The mature human lactase protein is an ectoenzyme anchored to the membrane by a single hydrophobic segment near its C-terminus, leaving the bulk of the protein projecting outward into the intestinal space. It is derived from a larger precursor protein that undergoes processing before reaching its final destination. The active form of the enzyme is a homodimer, composed of two identical protein subunits, each weighing approximately 160 kilodaltons.
Each subunit of the mature lactase enzyme contains two distinct catalytic sites, reflecting its dual name, lactase-phlorizin hydrolase. One site is specialized for the hydrolysis of lactose, while the other handles the breakdown of compounds like phlorizin. The lactase activity has been traced to a specific glutamic acid residue (Glu-1749) within the protein structure.
The Hydrolysis Mechanism
The function of lactase is to perform a hydrolysis reaction, a chemical process that uses water to cleave a larger molecule apart. Lactose is a disaccharide, composed of galactose linked to glucose by a \(\beta\)-glycosidic bond. This bond is too stable for the body to break without enzymatic assistance, and the lactose molecule is too large to be directly absorbed by the intestinal lining.
The process begins when the lactose substrate enters the active site of the lactase enzyme, which acts like a molecular pocket shaped to bind the sugar. Once bound, the lactase enzyme facilitates a double displacement reaction to break the glycosidic bond. A specific amino acid residue, acting as a nucleophile, attacks the galactosyl carbon of the lactose molecule.
This initial attack cleaves the bond between the glucose and galactose units, releasing the glucose molecule. The galactose unit remains temporarily attached to the enzyme’s active site. The second step involves a molecule of water entering the active site and displacing the covalently bound galactose unit.
The water molecule acts as a second nucleophile, releasing the galactose and restoring the enzyme to its original, unbound state. This use of water is why the reaction is termed hydrolysis. The final products—glucose and galactose—are small enough to be taken up by specialized transport proteins and moved into the bloodstream.
The successful breakdown of lactose into these two monosaccharides is the fundamental goal of the enzyme’s function. If the enzyme is absent or inactive, the intact lactose molecule continues its journey through the digestive tract. This prevents nutrient absorption and causes the sugar to pass into the large intestine for fermentation by gut bacteria.
Genetic Regulation and Lactase Persistence
The production of the lactase enzyme is controlled by the \(LCT\) gene, located on chromosome 2 in humans. Regulation of this gene is a classic example of a developmental switch, where expression levels change dramatically after infancy. In most mammals and a majority of the human population, the \(LCT\) gene is highly active during nursing and then undergoes a significant reduction in activity after weaning.

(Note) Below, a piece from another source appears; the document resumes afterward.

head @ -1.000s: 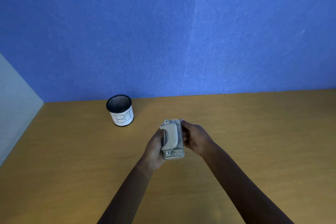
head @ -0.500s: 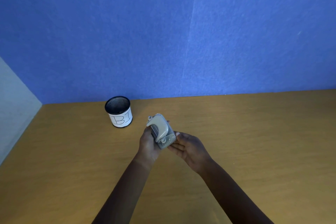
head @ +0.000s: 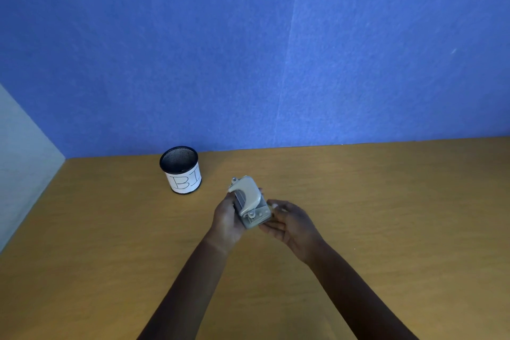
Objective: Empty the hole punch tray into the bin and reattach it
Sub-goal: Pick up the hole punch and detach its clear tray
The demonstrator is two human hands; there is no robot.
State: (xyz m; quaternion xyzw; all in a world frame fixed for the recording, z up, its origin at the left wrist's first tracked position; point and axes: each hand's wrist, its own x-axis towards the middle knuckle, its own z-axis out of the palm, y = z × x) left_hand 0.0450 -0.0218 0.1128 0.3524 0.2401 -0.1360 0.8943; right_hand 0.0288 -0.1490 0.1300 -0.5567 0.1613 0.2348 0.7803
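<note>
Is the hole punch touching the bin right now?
Apart. The head view shows bare table between the hole punch, held in the left hand, and the bin.

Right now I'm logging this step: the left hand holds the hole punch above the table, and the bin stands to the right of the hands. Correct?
Not quite. The head view shows the bin to the left of the hands, near the wall. The rest holds: the left hand grips the hole punch above the table.
</note>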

This reduction in enzyme production is termed lactase non-persistence, considered the ancestral trait. The decline, often up to 90%, is not due to a change in the \(LCT\) gene itself but is governed by a regulatory element acting as a genetic switch. This regulatory region is located far upstream of the \(LCT\) gene, nestled within the sequence of a neighboring gene called \(MCM6\).

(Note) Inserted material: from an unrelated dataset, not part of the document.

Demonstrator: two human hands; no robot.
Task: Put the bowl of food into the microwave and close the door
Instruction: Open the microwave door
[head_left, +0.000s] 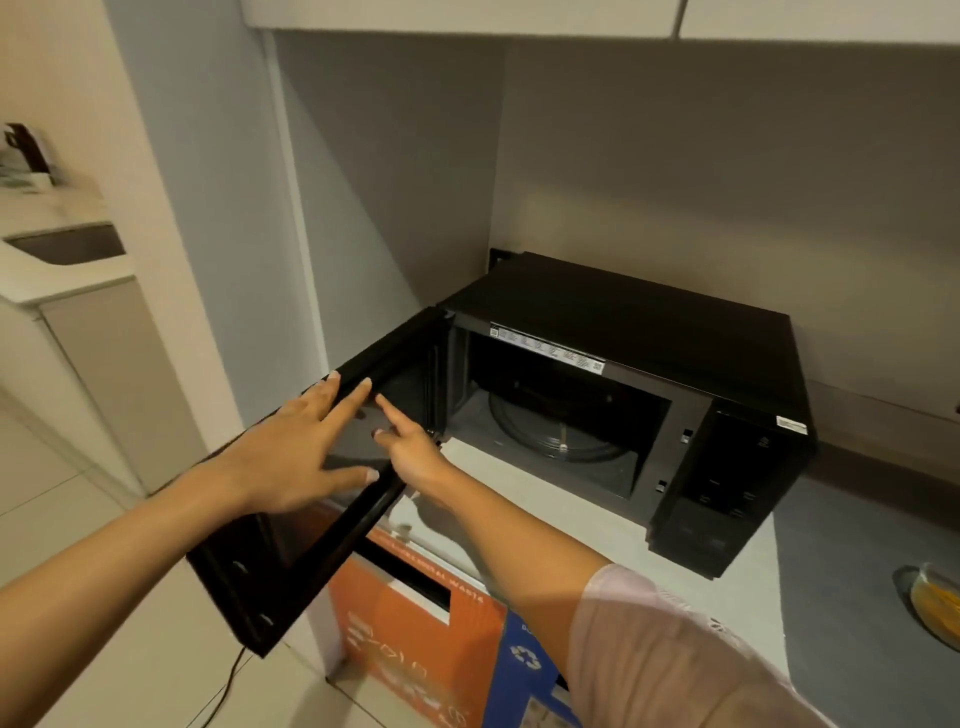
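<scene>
A black microwave (649, 322) stands on the counter in a wall corner. Its door (291, 551) is swung wide open to the left, and the cavity shows a bare glass turntable (561, 436). My left hand (296, 457) lies flat with spread fingers on the door's upper edge. My right hand (410, 447) reaches past the door's inner side with the index finger stretched out, holding nothing. A glass bowl of yellow food (935, 603) sits on the counter at the far right, partly cut off by the frame's edge.
The grey counter (841, 561) runs right of the microwave. Below the open door stands an orange and blue recycling box (415, 639). A black cable (223, 691) trails on the tiled floor. A sink (67, 244) lies at the far left; cabinets (519, 15) hang overhead.
</scene>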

Lactase persistence, the ability to maintain high levels of lactase activity into adulthood, results from specific single-nucleotide polymorphisms (SNPs) in this \(MCM6\) regulatory region. The most widely studied variant is a C-to-T change at position -13910, approximately 14 kilobases upstream of the \(LCT\) gene. The presence of the T allele prevents the typical age-dependent downregulation.

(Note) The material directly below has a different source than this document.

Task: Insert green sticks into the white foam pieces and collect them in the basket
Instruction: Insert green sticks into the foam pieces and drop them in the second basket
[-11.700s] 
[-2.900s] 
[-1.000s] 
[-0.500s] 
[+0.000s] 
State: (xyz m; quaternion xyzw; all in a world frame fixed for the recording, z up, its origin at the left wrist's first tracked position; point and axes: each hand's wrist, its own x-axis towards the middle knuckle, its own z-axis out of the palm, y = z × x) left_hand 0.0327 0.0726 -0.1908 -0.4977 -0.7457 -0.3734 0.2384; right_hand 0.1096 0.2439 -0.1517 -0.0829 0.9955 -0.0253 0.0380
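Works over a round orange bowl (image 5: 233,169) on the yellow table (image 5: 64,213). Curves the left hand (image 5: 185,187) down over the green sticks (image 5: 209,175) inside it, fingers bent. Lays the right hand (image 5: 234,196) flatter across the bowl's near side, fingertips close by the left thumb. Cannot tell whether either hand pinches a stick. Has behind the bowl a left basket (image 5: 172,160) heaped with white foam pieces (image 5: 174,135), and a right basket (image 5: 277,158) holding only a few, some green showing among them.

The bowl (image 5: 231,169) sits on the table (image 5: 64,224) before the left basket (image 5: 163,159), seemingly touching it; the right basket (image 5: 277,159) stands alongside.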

The persistence trait is a relatively recent evolutionary adaptation, strongly correlated with populations that have a long history of cattle domestication and milk consumption. These genetic variations in the \(MCM6\) enhancer region ensure that transcription factors necessary for \(LCT\) gene expression continue to bind effectively, allowing for the continuous synthesis of the lactase enzyme.